The eclipse glasses are really good for one thing – looking at the partial phases of a solar eclipse!  So we recommend taking good care of them while you’re using them for the 2017 eclipse, and then safely storing them for the next eclipse you happen to see!  They’ll be perfectly fine for at least a couple of years, so long as the filter material remains undamaged.  Though NOTE: the manufacturers do put a 3-year lifespan on the filters.  Maybe best NOT to plan to use them for 2024!)

They also make a GREAT souvenir!

So keep them safely in storage.  By doing this, you’ll be doing your part to help ensure that all these eclipse glasses don’t end up in landfills!  And that’s good for all of us!

Dan

P.S. Another great option has come up, and this is also highly recommended.  The group Astronomers Without Borders performs great outreach work around the world, and they have announced a program of accepting used eclipse glasses for donation.  These glasses will end up helping kids in less fortunate locations have a chance to view eclipses that visit their countries, and it is a great cause.

Please consider donating your used eclipse glasses to Astronomers Without Borders!

12 Responses to “What do I do with the glasses when the eclipse is over?”

  1. John Freeman says:

    Can a pair of welding shades work?

    Is there a standard for auto window shade film that could be applied to a sheet of plaxiglass to be held up?

    Can the glasses be used with a spotting scope or binoculars?

    Can the glasses be used to view the event and record it on a cell phone?

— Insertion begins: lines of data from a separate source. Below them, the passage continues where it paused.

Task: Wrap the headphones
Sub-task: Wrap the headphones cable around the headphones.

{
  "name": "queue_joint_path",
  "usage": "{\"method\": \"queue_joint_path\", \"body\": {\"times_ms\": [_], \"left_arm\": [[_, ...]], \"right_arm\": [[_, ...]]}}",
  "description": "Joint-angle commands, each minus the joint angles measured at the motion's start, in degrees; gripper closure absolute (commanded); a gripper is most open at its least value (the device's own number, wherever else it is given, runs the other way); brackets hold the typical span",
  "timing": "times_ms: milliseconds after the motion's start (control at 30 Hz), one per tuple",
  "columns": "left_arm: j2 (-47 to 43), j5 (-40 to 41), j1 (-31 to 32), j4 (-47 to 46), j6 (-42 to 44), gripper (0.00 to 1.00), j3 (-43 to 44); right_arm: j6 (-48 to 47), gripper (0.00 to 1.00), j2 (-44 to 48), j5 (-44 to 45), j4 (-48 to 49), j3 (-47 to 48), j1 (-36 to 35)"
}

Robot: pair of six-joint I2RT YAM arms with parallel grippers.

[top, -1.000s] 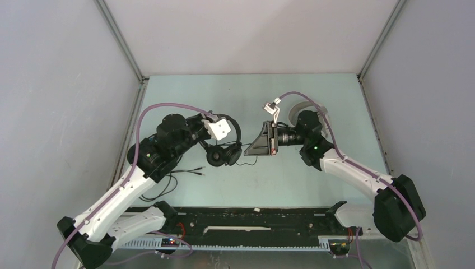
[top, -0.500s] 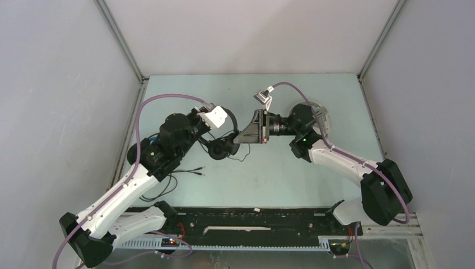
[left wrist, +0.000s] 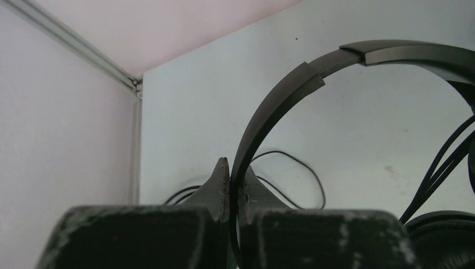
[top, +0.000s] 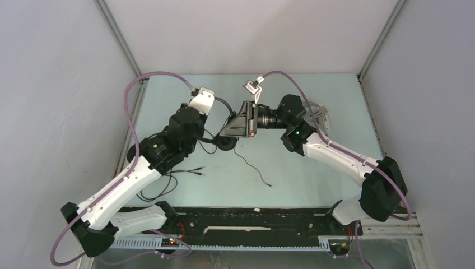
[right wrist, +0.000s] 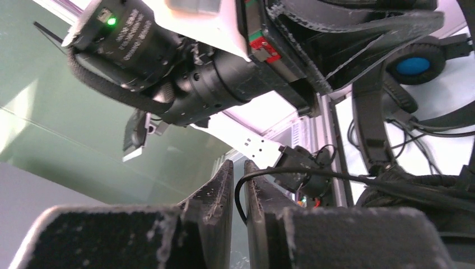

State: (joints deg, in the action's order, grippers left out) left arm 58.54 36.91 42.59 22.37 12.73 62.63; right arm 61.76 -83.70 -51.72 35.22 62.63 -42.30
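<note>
Left pincer (left wrist: 231, 168) clamps the headband (left wrist: 280, 95) of the black headphones (top: 226, 143), seemingly as an anchor, while right pincer (right wrist: 238, 168), slightly parted, straddles the cable (right wrist: 291, 171) for winding.

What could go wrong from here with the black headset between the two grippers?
The right gripper has its jaws slightly apart around the thin cable, so the cable may slip out. The left gripper pinches only the narrow headband; a tug on the cable could twist it free. The cable's loose tail trails across the table and might snag or drag.
</note>
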Motion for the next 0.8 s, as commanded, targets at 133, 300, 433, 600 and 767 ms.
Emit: {"method": "queue_joint_path", "body": {"times_ms": [133, 300, 433, 600, 767], "left_arm": [[-0.5, 9.5, 1.8, 5.8, -26.0, 1.00, 7.9], [0.9, 13.5, 1.8, 10.8, -34.6, 1.00, 10.7], [-0.4, 13.2, 1.8, 10.1, -38.4, 1.00, 10.2], [-0.7, 12.9, 1.8, 9.7, -40.4, 1.00, 10.5], [-0.2, 12.2, 1.9, 9.6, -41.6, 1.00, 11.3]], "right_arm": [[-16.0, 0.85, 2.0, 10.6, -14.2, 4.9, -2.9], [-26.3, 0.88, 3.3, 20.6, -22.4, 5.0, -4.8], [-28.7, 0.88, 2.6, 24.4, -22.9, 5.0, -5.6], [-31.3, 0.90, 2.7, 28.1, -23.4, 5.0, -7.1], [-33.2, 0.97, 2.8, 29.9, -24.0, 5.0, -8.4]]}}
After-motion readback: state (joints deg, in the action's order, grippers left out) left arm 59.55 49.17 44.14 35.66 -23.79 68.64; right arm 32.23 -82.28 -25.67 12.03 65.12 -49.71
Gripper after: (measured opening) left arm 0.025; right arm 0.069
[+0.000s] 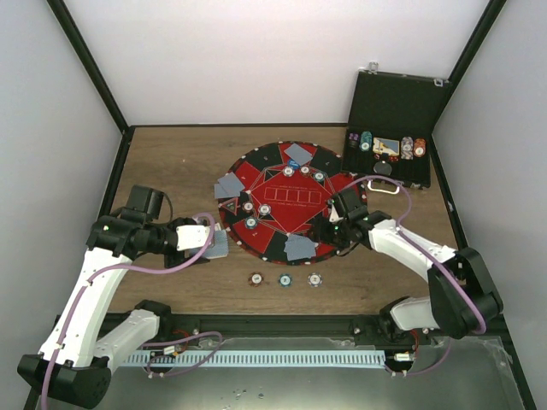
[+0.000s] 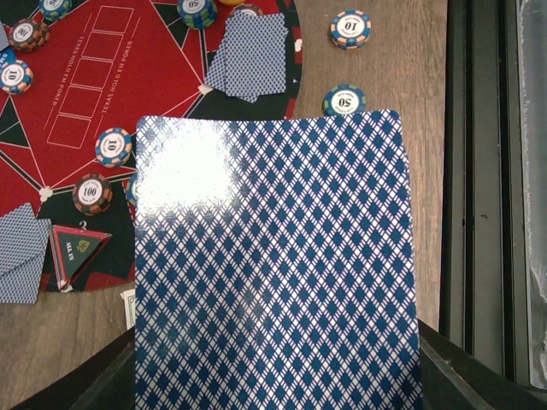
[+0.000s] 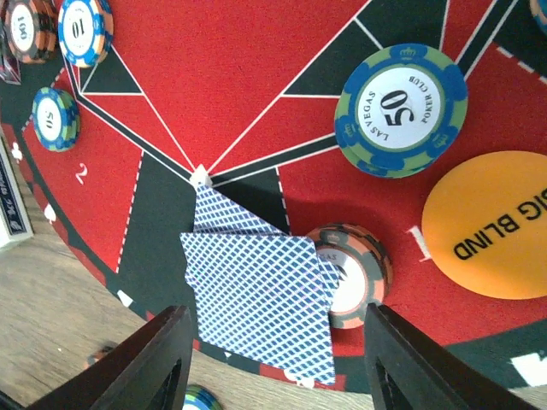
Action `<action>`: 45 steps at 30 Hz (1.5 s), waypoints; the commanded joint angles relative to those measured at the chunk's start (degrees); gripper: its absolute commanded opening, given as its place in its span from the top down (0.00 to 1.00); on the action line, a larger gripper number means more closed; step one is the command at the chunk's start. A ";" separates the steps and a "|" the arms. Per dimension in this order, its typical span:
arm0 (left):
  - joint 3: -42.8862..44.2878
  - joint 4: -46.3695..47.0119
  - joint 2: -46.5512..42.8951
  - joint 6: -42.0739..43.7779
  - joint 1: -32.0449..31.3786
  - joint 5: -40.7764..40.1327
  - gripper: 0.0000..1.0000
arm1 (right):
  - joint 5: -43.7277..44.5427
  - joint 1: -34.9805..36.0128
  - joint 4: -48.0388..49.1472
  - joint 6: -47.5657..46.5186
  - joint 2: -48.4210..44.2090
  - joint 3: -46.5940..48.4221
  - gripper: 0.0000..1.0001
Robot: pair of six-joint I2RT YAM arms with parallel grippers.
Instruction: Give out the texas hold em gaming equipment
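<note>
Blue-backed card (image 2: 273, 265) sits clamped in your left fingers (image 2: 479, 376) just off the near-left edge of the mat (image 1: 265, 175); your right fingers (image 3: 162, 359) gape wide above two cards (image 3: 256, 290) on its near rim.

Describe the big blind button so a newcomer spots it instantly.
In the right wrist view, find the round red-and-black mat, then the green-and-blue 50 chip on it. Lower right of it lies the big blind button: a plain orange disc, larger than the striped chips, printed BIG BLIND.

Card (image 2: 273, 256) glossy, mat (image 2: 85, 68) matt cloth, tbl (image 2: 402, 68) smooth wood-grain.
</note>
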 commanded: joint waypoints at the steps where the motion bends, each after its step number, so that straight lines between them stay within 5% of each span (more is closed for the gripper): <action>1: 1.28 -0.45 -0.13 1.30 0.09 2.71 0.96 | 0.86 -0.01 -3.99 -1.14 -2.51 3.31 0.40; 7: 1.25 -0.22 0.28 1.31 0.08 2.97 0.96 | -9.95 5.17 4.02 7.04 -10.25 4.93 0.20; 13: 1.33 -0.01 0.62 1.13 0.08 3.15 0.96 | -13.56 16.95 13.70 13.40 -7.13 12.07 0.09; 26: 1.69 -0.16 0.59 0.96 0.09 2.63 0.96 | -16.52 28.70 21.95 15.55 7.25 22.31 0.13; 45: 1.65 -0.88 -0.42 1.43 0.09 2.25 0.96 | -20.37 30.05 33.69 21.66 18.08 22.14 0.18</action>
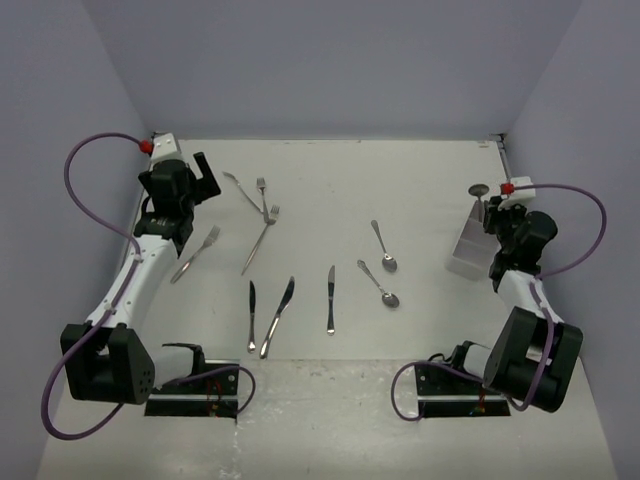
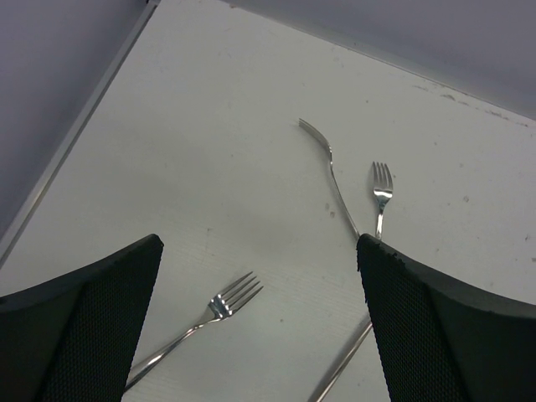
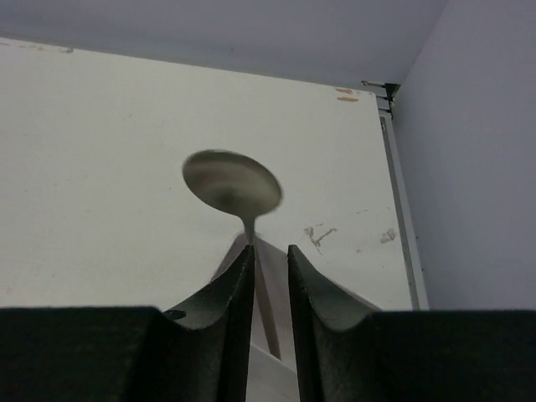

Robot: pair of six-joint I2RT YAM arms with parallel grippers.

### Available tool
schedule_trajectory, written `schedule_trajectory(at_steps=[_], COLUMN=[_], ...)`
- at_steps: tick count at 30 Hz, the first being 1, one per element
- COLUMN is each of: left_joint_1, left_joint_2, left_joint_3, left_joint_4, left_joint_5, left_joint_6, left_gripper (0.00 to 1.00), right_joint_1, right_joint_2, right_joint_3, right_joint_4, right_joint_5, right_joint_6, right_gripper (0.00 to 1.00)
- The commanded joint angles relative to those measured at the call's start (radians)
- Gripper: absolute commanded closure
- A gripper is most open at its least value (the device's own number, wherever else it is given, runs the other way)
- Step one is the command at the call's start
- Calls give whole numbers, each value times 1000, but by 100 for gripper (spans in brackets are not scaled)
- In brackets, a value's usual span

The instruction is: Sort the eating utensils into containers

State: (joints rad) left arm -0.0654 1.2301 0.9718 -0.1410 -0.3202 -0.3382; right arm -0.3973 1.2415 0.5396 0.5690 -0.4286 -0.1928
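At right of frame, pinched bowl-up in the right gripper (image 3: 268, 251): a spoon (image 3: 232, 184), poised over the container (image 1: 468, 250), seemingly for dropping in. Upper left, spread wide above loose forks (image 2: 234, 296): the left gripper (image 2: 258, 247).

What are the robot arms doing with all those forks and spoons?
They are sorting cutlery. The right gripper is pinching a spoon, bowl end up, right by the white box at the right edge of the table. The left gripper is open above some forks and holds nothing. Three knives and two other spoons lie in the middle, not yet sorted.
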Motion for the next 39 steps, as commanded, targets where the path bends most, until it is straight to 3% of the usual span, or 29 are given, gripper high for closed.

    Thank you for doing this!

    • Admin says:

      Hi John –

      Welding glass will work if it is at least #14, and NOT the kind that is “instant on”. That doesn’t darken fast enough.
      There is no auto window shade film that is approved for direct solar viewing.
      Filters for spotting scopes and binoculars are made, that fit over these lenses and are the only approved devices.
      I have never tried to use the filter material with a cell phone. The manufacturer advises against it.

      Thanks!
      Dan

  2. Terry says:

    What will folks see or experience if they are just outside the path of totality? For instance in a town like Yachats, OR, 5 miles south of the totality zone, or in Florence, OR, which is 30 miles south?

    • Admin says:

      Hi Terry –

      30 miles away, you will have about a 98% eclipse. It will get somewhat eerie, and you will know something weird is going on. But you cannot look at the Sun without eye protection! 5 miles outside might be a bit interesting – Baily’s Beads possibly. But there will be no corona (because you can’t see it even if there is any, through your required eye protection), the sky will not get nearly as dark, you will have to use eye protection the entire time – and the experience will still be a let-down compared to what folks just a bit north of Yachats will be seeing. And if you have a good view in the direction toward the path, you will likely see a huge dark area in the sky – where people are having the time of their lives! It is not the same, and you will not believe the people who were in the path and describe how great it was. Get to the path!

  3. In Helen, Georgia what time will I see the eclipse

  4. Anne says:

    Can you use the eclipse glasses with prescription glasses, either over or under them?

  5. Hailey says:

    Can I point my phone camera towards the sun and look on my screen

  6. Mary Peterman says:

    Where can I send my used and new glasses for Astronomers Without Borders?